Extracted records:
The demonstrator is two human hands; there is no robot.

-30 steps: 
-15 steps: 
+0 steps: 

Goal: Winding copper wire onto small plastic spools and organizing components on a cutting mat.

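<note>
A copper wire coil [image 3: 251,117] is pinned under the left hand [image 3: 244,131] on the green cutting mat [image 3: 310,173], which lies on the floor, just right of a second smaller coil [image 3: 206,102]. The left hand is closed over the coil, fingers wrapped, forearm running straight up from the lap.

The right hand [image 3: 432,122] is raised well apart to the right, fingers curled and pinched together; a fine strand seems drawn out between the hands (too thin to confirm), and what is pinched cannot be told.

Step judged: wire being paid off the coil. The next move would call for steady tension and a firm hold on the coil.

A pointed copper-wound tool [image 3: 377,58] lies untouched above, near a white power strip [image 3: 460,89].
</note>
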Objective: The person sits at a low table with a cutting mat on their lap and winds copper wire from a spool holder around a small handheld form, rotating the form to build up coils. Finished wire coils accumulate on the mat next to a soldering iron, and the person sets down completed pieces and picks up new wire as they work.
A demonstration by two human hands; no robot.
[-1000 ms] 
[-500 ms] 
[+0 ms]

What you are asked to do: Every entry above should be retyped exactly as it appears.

Task response:
The demonstrator is two human hands; there is no robot.

-30 steps: 
-15 steps: 
+0 steps: 

Goal: Winding copper wire onto small plastic spools and organizing components on a cutting mat.

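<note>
A copper wire coil [image 3: 251,117] is pinned under the left hand [image 3: 244,131] on the green cutting mat [image 3: 310,173], which lies on the floor, just right of a second smaller coil [image 3: 206,102]. The left hand is closed over the coil, fingers wrapped, forearm running straight up from the lap.

The right hand [image 3: 432,122] is raised well apart to the right, fingers curled and pinched together; a fine strand seems drawn out between the hands (too thin to confirm), and what is pinched cannot be told.

Step judged: wire being paid off the coil. The next move would call for steady tension and a firm hold on the coil.

A pointed copper-wound tool [image 3: 377,58] lies untouched above, near a white power strip [image 3: 460,89].
</note>
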Objective: The person sits at a low table with a cutting mat on their lap and winds copper wire from a spool holder around a small handheld form, rotating the form to build up coils. Finished wire coils accumulate on the mat next to a soldering iron, and the person sets down completed pieces and picks up new wire as they work.
A demonstration by two human hands; no robot.
[-1000 ms] 
[-500 ms] 
[+0 ms]

No further response is needed.